Sunday, March 16, 2008

武藤氏はダメだ!(植草氏の見解)

スリーネーションズリサーチ株式会社の植草一秀氏による、日銀総裁人事についての補論(2008年3月7日)。

『政府は3月19日に任期満了となる日銀総裁、副総裁の後任候補者を国会に提示した。総裁候補には武藤敏郎現日銀副総裁、副総裁候補に白川方明京大教授、伊藤隆敏東大教授が示された。  

今回の人事での焦点は財務省事務次官経験者である武藤敏郎氏の総裁昇格が国会で同意されるかどうかである。政府、財務省はあらゆる手段を用いて武藤氏の総裁昇格実現に向けて行動している。また、大多数のマスメディアが財務省の世論誘導活動に協力している。

 …中長期の視点から武藤氏の総裁昇格に不同意するべきである。

第一は日本銀行の財政当局からの独立性を重視すべきことだ。日本は第2次大戦に際して巨額の戦費を日銀による国債引受けで調達し、戦後に悲惨なインフレを招来した。政府債務は帳消しとなり、預金者は甚大な損失を蒙った。  

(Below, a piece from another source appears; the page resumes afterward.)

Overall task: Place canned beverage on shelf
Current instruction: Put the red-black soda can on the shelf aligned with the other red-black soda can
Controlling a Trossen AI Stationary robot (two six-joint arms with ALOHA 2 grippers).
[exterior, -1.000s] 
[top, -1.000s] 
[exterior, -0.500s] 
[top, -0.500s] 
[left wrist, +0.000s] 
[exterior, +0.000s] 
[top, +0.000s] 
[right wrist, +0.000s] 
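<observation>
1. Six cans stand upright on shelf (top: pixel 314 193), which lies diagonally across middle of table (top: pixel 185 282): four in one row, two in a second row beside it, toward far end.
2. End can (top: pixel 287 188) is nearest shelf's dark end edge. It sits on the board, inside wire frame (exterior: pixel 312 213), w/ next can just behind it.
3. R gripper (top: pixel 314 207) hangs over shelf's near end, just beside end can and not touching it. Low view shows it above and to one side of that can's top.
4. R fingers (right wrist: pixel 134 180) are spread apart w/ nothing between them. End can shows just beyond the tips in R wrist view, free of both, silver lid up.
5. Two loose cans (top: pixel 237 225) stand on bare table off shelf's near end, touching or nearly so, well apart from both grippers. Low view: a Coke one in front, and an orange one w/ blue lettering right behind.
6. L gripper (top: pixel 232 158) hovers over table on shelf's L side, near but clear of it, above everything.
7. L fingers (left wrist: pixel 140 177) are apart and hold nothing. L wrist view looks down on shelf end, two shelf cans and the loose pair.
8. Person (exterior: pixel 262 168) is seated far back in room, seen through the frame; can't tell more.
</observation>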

戦後の主要国では中央銀行の財政当局からの独立性が最重要視された。しかし、日本では日本銀行を政府の支配下に位置付ける旧日本銀行法が残存し、1998年に改正法が施行されたものの、独立性の規定には強い曖昧さが残されている。

日本政府の債務残高は主要国と比較しても突出して巨額であり、財政当局にインフレ誘発による政府の実質債務残高解消の強い誘因が存在している蓋然性が極めて高い。  

ドイツ、米国、欧州中央銀行などで財政部門幹部を経験した人材が中央銀行総裁に就任している例が存在しているが、日本とは事情がまったく異なる点に留意しなければならない。これらの国では法律、慣例、政策決定メカニズム等のなかで中央銀行の独立性が完全に確保されている。そのため、財政部門の幹部を経験した者が中央銀行総裁に就任しても中央銀行の独立性が脅かされるリスクが存在しない。

しかし、日本の場合には政策決定の最高機関である日本銀行政策委員会の委員選任方法を含めて、日本銀行の独立性を完全に担保する制度および慣行が確立されていない。今回、副総裁候補たされた伊藤隆敏氏も財務省との距離が近いことに留意が必要である。伊藤氏が提唱するインフレ・ターゲティング政策はインフレ誘導策に転化するリスクをはらむものであり、中長期的な通貨価値維持が脅威にさらされるリスクは大幅に高まると判断せざるを得ない。

また、日本では財務省出身者が財務省を離れても「財務一家」、「大蔵一家」の一員として財務省と連携して行動していることは周知の事実である。財務省出身の日銀総裁は財務省と連携して政策運営にあたる蓋然性が極めて高い。

中長期の視点で通貨価値の維持を図る視点から、財務省出身者を日銀総裁候補者から排除することが、日本の通貨価値維持を担保するセーフティーネットと考えるべきである。』


まったくそのとおりだ!!

ただ、「伊藤氏が提唱するインフレ・ターゲティング政策はインフレ誘導策に転化するリスクをはらむものであり、中長期的な通貨価値維持が脅威にさらされるリスクは大幅に高まると判断せざるを得ない。」という点には注意が必要である。

インフレターゲティング政策とは、そもそもインフレ誘導策に転化しないための防衛策的な手段としてニュージーランドなどで採用されてきた政策であり、インフレ抑止に貢献している実績があることが知られている。

その政策実施の争点は、インフレターゲティング政策がデフレ阻止に使われたことが一度もないことだったのではなかろうか?これがまさに90年代後半の日本の金融不況をどう克服するのかという経済論壇をにぎわせたテーマではなかったか?

問題は、総裁候補や政策委員がインフレターゲティング政策を支持するかしないかではなく、物価の安定と金融システムの安定をとことん追求できるか否かだ。

しかしながら、植草氏の上記の見解には賛同する。